COLLECTED MATERIAL:
/---
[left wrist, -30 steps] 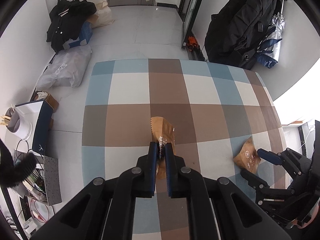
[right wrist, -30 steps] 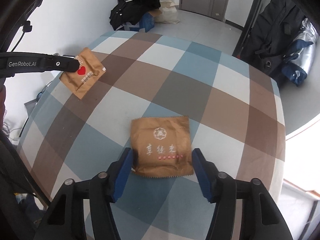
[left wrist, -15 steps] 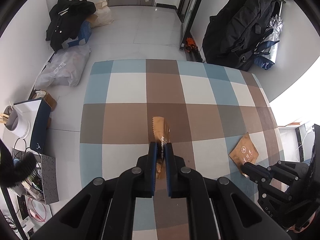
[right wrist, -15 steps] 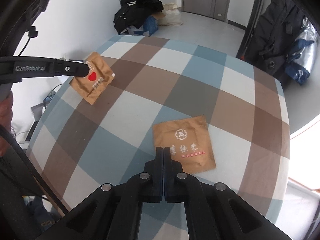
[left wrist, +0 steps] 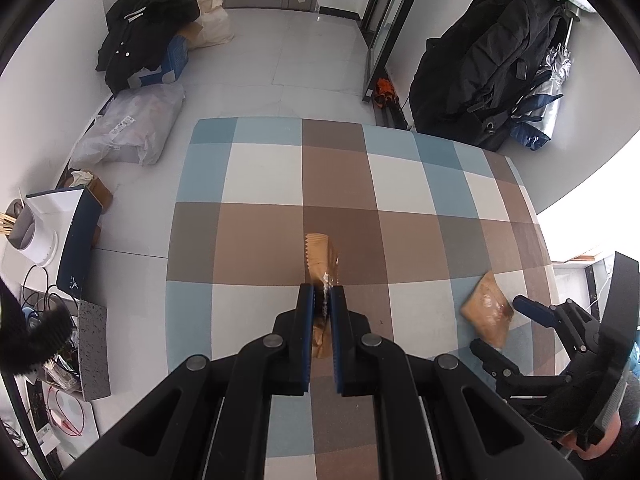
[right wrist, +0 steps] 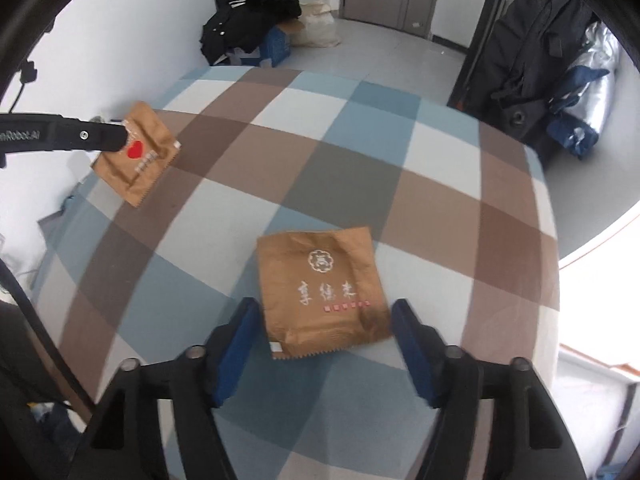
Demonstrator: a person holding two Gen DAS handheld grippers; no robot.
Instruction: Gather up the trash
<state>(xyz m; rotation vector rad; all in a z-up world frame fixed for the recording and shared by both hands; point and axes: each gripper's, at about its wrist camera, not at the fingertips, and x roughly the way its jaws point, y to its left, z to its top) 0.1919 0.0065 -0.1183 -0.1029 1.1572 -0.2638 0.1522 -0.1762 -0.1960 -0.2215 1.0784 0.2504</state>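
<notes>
Your checked tablecloth is bare apart from two brown packets. Black coats hang at two o'clock, bagged clutter at ten. Your right gripper, jaws just opened, straddles the flat packet, its white characters unreadable. Your left gripper pinches the red-heart packet.
</notes>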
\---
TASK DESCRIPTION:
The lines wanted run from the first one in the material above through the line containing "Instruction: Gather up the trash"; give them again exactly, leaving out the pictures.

ANSWER BELOW:
[left wrist, -30 steps] 
[right wrist, -30 steps] 
[left wrist, -15 steps] 
[right wrist, -15 steps] 
[left wrist, +0 steps] 
[right wrist, +0 steps] 
Demonstrator: a person holding two Gen DAS handheld grippers; no robot.
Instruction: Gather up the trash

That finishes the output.